Appointments were made with both.  At the lung doc, we saw the nurse practitioner.  She said it was not the lungs causing the problem.  She threw a fit over the amount of prednisone and gave us directions to come off it quickly.  The heart doc ran a few tests and said it was not the heart... to say the least I was more than a little frustrated.  We followed directions, and then more problems surfaced.  He was not able to eat, and was sleeping so much.  Constant bad pain, especially in the lower back.  His skin was taking on a strange orangish color.  he looked like he was doing the fake bake sun treatment all over.   Nausea, vomiting, diarrhea.  He was falling when he tried to walk about the house.  This is a man that has never had trouble with balance.  We went to a gastroenterology specialist.  He also said "not me".  I expressed frustration.  I had looked at Virg while we were waiting for the doc to come in on our last visit, and said "I know what's wrong! Your adrenal's have shut down!
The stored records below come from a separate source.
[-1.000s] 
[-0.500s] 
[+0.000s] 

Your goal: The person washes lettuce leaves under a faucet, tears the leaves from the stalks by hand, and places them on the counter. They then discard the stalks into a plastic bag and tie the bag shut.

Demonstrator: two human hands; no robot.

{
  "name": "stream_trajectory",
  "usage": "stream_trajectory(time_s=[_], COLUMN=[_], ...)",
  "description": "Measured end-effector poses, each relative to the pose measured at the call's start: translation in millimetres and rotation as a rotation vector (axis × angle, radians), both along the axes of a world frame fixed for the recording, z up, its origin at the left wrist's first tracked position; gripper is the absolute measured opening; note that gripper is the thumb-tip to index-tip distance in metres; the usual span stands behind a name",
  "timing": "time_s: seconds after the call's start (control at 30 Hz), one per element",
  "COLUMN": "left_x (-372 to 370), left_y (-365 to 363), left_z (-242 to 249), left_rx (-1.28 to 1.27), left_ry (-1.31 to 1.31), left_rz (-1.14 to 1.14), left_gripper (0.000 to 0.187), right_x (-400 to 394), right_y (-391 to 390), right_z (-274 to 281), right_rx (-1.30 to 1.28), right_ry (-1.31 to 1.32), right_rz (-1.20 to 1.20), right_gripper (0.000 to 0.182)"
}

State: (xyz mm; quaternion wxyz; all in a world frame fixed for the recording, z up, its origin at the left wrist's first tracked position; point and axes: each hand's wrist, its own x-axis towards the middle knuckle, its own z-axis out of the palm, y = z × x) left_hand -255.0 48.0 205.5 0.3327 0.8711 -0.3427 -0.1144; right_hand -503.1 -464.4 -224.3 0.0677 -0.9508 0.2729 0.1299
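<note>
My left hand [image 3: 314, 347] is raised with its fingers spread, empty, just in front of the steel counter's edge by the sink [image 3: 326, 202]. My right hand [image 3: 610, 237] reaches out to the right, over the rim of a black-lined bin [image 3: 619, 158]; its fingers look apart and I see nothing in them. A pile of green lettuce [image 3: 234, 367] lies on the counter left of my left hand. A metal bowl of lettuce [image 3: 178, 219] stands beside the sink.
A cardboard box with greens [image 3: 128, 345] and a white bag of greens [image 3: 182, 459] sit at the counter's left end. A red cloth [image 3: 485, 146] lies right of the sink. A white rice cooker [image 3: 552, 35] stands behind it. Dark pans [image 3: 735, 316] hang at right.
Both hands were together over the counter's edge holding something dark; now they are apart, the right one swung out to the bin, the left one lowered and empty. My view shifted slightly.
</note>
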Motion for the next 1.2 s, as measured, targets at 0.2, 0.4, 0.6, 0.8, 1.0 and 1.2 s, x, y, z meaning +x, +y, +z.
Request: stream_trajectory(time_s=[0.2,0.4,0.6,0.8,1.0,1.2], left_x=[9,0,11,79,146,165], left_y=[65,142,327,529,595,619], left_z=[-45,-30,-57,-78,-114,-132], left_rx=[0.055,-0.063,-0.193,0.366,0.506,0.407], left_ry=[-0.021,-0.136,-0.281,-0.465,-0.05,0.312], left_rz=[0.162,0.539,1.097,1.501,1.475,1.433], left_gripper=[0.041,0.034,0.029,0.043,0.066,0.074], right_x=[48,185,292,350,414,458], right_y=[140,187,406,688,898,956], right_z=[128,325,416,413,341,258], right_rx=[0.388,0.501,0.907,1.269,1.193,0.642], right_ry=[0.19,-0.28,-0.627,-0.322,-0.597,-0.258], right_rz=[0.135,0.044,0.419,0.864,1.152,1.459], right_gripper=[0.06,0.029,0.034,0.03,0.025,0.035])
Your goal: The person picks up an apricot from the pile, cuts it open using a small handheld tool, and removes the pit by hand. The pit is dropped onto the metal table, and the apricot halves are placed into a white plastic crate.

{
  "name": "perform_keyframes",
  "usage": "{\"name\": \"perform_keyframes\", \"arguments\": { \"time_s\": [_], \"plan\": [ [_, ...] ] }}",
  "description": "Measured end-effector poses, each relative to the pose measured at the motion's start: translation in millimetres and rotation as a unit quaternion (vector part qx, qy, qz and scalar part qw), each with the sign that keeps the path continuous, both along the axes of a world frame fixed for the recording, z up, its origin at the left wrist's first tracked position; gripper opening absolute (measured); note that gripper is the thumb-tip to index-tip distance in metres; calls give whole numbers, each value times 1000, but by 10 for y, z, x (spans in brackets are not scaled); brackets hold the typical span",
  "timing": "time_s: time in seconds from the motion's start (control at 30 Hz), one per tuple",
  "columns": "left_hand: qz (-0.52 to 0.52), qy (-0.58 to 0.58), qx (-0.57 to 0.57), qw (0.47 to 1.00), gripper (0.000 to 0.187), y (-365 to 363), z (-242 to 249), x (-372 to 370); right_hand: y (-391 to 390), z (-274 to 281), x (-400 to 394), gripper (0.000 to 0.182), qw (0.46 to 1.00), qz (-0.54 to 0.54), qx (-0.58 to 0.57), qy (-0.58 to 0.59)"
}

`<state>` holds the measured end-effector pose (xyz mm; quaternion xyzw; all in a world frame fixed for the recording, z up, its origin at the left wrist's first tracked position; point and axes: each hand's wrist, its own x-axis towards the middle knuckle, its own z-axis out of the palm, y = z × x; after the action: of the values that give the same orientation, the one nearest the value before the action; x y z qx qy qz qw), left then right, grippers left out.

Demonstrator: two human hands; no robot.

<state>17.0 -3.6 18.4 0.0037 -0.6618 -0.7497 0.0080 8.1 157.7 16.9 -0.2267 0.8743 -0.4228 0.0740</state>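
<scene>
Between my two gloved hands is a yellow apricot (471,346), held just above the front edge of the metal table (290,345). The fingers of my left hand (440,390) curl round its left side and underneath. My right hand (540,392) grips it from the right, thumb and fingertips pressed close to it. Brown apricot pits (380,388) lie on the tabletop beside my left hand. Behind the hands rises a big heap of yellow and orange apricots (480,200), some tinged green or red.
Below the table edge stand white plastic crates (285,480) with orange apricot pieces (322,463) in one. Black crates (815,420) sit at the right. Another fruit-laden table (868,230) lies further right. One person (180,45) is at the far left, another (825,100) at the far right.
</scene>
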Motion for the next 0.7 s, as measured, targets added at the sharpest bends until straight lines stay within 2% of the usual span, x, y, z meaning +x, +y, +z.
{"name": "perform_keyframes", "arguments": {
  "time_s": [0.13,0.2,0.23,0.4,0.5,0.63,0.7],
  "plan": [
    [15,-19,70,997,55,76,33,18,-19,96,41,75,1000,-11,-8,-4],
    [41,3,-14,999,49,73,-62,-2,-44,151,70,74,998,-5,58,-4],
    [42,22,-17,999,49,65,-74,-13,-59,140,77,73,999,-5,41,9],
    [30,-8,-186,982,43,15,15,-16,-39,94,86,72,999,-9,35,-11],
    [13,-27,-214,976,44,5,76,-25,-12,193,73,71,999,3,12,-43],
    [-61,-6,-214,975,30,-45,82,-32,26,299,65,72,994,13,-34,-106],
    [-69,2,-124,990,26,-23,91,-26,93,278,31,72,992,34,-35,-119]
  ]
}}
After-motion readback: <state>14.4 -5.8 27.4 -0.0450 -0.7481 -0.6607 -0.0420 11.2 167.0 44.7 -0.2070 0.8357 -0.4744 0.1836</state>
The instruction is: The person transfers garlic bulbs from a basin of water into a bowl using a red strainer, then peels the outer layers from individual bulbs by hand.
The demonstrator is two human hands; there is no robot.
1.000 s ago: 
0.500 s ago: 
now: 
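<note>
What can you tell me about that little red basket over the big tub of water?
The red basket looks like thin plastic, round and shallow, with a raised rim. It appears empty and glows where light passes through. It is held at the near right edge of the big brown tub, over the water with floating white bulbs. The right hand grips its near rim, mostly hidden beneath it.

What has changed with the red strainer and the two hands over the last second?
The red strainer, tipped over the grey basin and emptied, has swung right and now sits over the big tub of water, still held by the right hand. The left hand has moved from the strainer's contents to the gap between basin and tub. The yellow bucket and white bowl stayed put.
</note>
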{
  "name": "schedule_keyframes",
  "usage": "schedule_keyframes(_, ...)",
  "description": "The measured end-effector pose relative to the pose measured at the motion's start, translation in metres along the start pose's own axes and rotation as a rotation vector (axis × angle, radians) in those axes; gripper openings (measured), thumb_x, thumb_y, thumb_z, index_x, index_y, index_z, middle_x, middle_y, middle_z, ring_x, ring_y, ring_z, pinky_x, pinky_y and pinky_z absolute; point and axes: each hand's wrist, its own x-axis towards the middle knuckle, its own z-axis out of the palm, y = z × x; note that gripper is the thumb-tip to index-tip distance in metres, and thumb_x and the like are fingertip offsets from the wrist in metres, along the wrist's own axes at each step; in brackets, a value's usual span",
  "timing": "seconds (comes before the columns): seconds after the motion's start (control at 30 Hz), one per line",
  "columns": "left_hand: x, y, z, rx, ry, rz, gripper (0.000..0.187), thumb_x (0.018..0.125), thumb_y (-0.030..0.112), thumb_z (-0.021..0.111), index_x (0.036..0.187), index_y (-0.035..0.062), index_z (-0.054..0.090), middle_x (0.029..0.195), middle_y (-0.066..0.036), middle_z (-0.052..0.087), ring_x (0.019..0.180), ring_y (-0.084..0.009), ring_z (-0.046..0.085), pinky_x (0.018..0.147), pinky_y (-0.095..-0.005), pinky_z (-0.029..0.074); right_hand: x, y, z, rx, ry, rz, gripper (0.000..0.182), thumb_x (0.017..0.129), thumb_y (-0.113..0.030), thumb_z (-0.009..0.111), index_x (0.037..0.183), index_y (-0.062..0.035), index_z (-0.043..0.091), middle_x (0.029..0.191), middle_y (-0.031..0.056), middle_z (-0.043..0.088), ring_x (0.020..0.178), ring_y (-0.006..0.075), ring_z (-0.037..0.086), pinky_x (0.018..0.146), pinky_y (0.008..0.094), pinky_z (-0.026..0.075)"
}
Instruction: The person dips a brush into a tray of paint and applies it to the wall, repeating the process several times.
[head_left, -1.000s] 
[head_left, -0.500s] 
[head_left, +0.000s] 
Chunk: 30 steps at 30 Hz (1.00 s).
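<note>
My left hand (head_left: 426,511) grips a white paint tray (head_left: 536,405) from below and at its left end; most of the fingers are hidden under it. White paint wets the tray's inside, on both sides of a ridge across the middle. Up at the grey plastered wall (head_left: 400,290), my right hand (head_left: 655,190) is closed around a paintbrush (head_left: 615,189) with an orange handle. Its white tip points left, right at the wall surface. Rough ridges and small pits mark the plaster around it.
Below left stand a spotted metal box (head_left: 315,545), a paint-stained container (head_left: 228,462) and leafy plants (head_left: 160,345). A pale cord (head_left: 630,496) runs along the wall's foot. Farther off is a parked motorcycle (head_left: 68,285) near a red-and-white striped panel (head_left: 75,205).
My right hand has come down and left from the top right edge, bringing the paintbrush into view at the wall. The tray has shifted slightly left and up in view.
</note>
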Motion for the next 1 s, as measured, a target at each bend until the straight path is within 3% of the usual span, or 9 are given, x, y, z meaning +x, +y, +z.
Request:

It all makes sense!"  The doc came in, and said "you are so sick, do you really want to do anything further?  It does not make sense to treat for anything with you being so sick."  I stated to him I believed it was adrenal crisis, and he poo pawed me.  Said he could not do anything more, and suggested we go to the emergency room of the local teaching hospital so we could be seen right away, if we did not want to wait to get into a clinic at the University of Iowa.  I came home and called the GP.  God love him.  I have the GP's cell # cause he knows i will never abuse it.  Told him what I thought.  He got excited to, stating that we never see it, and that is probably was the answer.  He ordered tests and prednisone right away. After two days on prednisone, Virg is alert, eating, and doing great.  We have started to edge him off the prednisone, but very slowly.  The first attempt to wean after going back on was a little too fast.  We are now inching him off 1mg at a time.  We went to a clinic at the University.  Lung clinic.  Went through all the students... and it was like a cattle call.  poked, prodded, and then still not given any real answers.  We were told to return in 6 weeks.  When we did go back, we were told how "out of date" and the physicians that do not work at the U were, and that we should change all care over to the U.  Problem was, they did not have any answers either.

We got a call from the heart specialist.  He had us come in and suggested that we see the Congestive Heart Failure doc that was part of his group.  We agreed, and went through yet more tests... found that the heart is at 30% efficiency at this time.  70% lost due to extreme thinning of the lower chambers.  Imagine a balloon that has been blown up and deflated over and over... then let most of the air out.  that is Virg's heart at this time.  The extreme thinning of the muscle is rare without multiple heart attacks.  We have started more medications for this... May i please state I hate pills...

Did post my frustration of Facebook.  One of my friends mentioned to me that we should apply for military disability due to assumptive diseases.  I did go to http://www.va.gov/ and found the spot to start.  Virg has always stated that he knew his health issues were directly related to what they sprayed on him, and he was going to go after them.  I told him of the spot i had found where i could "fast track" an application to the VA.  He approved.  I spent over an hour filing out the forms.  If this is fast track, I do not want to ever be on the "slow lane".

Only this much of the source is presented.